39. Bölüm: Samimi Karşılama.

435 24 19
                                    

İyi okumalarr 💗

🪄
"Onlarla ne zaman tanışıyoruz?"
Bu cümle beynimin içinde yankılanmaya başladığında donup kaldım. Ne demeliydim ki?

"Kızı neden darlıyorsun baba? Olur yakın zamanda."
Kerem'in abisi gülerek bunları dediğinde, tuttuğum nefesi verdim. Öyle belli bir zaman veremezdim tabi ki. Ben ne diyeceğimi bilmiyordum ki! Susar kalırdım büyük ihtimalle.

Aradan biraz zaman geçtikten sonra Kerem tabağını yavaşça masaya bıraktı ve gülerek ailesine döndü.

"Müsade ederseniz ben Defne'ye etrafı göstermek istiyorum. Akşam yemeğine burada oluruz." 
Konuşma şekli, o kibarlığı... Erimiştim resmen!

"Çıkın gezin tabi oğlum. Güzel kızıma göster her yeri."
Kayın validemi yiyebilir miyim izninizle?
Bu nasıl bir tatlılıktır böyle?

Kerem birden ayaklandığında yavaşça kalktım. Herkesle küçük bir vedalaşma yaptıktan sonra evden çıktık.

Yavaş yavaş yürümeye başladık. Elimi tuttuğunda gülümseyerek ilerledim.
Kerem... Hala inanılır gibi gelmiyordu arkadaşlar. Yıllardır aşık olduğum kişiyle birlikteydim ve ailesiyle tanıştım az önce!
Beni çok sevdiler! Ve şu an buralarda gezinmek... Aşırı garip geliyordu.

Önce deniz kenarına gelip oturduk. Elimi hiç bırakmadı.
Kafamı çevirdim yavaşça. Kusursuz denebilecek o güzel yüzünü inceledim. Benim için kusursuzdu zaten. Her ayrıntısıyla mükemmeldi.

O da kafasını bana doğru çevirdi. Artık utanmak yok, dedim içimden. Utanmamalıydım. Onunla sevgili olalı üç ay olmuştu. Hala neyin utanmasından bahsediyordum ki?

Gözlerimin içine baktı bir süre. Ardından burnumda durdu gözleri. Yüzünde ufak bir tebessüm oluştu. O anı hatırladığına yemin edebilirdim. Topun burnuma gelme olayı...
Dudaklarıma indi gözleri. Ardından bütün yüzümü inceledi. Yanaklarımı ateş basıyordu şu an ama gram umurumda değildi. O olduğu sürece her şey tamamdı.

"Yanakların çok tatlı oldu."
Bunu demesiyle telefonu elime almam bir oldu. Hemen yüzüme doğru tutup baktım. Düşünün, bu öyle bir kızarmaydı ki, telefonun siyah ekranından bakıldığında bile belli oluyordu. Telefonu bırakıp tebessüm ederek ona döndüm yeniden.

"Birazcık kızarmış ya. Çok değil." dedim gülerek.

"Tabi tabi."
Bunu dedikten sonra bir elini yanağıma koyup yavaşça okşamaya başladı. Parmağını her sağa sola hareket ettirişinde uykumun geldiğini fark ediyordum.

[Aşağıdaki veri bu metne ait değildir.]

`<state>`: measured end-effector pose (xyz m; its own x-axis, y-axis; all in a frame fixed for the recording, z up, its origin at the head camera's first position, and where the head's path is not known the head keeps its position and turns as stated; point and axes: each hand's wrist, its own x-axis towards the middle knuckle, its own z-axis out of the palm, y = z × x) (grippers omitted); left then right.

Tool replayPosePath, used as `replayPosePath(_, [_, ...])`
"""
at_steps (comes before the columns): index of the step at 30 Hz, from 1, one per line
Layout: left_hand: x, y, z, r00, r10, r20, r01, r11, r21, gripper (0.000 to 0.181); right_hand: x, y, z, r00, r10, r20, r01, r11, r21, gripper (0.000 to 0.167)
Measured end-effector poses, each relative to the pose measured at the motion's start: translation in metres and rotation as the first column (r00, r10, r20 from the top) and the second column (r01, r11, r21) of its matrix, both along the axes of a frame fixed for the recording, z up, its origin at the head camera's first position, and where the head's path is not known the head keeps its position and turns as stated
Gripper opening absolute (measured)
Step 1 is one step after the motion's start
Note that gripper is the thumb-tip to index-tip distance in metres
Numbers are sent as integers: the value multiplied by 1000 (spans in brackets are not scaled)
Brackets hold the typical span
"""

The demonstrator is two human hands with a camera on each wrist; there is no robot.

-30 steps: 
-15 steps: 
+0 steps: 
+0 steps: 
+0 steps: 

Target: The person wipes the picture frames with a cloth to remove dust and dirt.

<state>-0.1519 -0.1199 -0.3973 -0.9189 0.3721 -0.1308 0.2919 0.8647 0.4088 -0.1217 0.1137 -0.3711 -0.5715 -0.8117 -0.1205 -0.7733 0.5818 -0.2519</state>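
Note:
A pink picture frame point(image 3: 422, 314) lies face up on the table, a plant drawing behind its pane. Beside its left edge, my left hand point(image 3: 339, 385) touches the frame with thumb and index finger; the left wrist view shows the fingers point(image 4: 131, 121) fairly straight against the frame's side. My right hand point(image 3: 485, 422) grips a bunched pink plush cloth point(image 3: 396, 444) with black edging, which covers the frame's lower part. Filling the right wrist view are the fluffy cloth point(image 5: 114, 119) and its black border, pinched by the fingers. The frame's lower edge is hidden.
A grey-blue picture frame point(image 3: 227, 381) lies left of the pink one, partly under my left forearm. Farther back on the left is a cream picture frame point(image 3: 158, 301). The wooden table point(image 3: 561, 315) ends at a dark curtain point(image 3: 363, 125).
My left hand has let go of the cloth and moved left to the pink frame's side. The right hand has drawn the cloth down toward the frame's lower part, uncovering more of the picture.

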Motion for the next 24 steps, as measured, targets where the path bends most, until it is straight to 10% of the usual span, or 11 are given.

Gözlerimi kapatıp yanağımı avucuna yasladım. Şu an en mutlu anımda olabilirdim. Yanımda Kerem, karşımda deniz vardı. Daha ne isteyeyim ki?
Dalgalar yavaş yavaş kıyıya vuruyor, Kerem'in parmakları yüzümde daha tatlı bir şekilde dolaşıyordu. Daha mutlu olamam!

                                  ---

"Defne, bebeğim. Uyan artık be güzelim."
Ben yine mi uyumuştum ya? Neredeydik ki?
Gözlerimi araladığımda hala deniz kenarında oturduğumuzu gördüm.

Farklı olarak, başım Kerem'in dizindeydi.
Ne ara o kadar uykum gelmişti de başımı dizlerine yaslamıştım acaba? Şu sıralar vücudum o kadar yorgundu ki, her dakika uyumak istiyordum ama bu mümkün değildi maalesef.

"Saat dört oldu güzellik. Uyandırasım gelmedi. Çok güzel uyuyordun. Ama şimdi kalkalım ki, biraz daha gezelim. Hem burada, bu halde biraz daha yatarsan üşütebilme ihtimalin de var. O yüzden kalkalım."
Ayağa kalkıp da elini uzattığında gülerek tuttum ve ayağa kalktım.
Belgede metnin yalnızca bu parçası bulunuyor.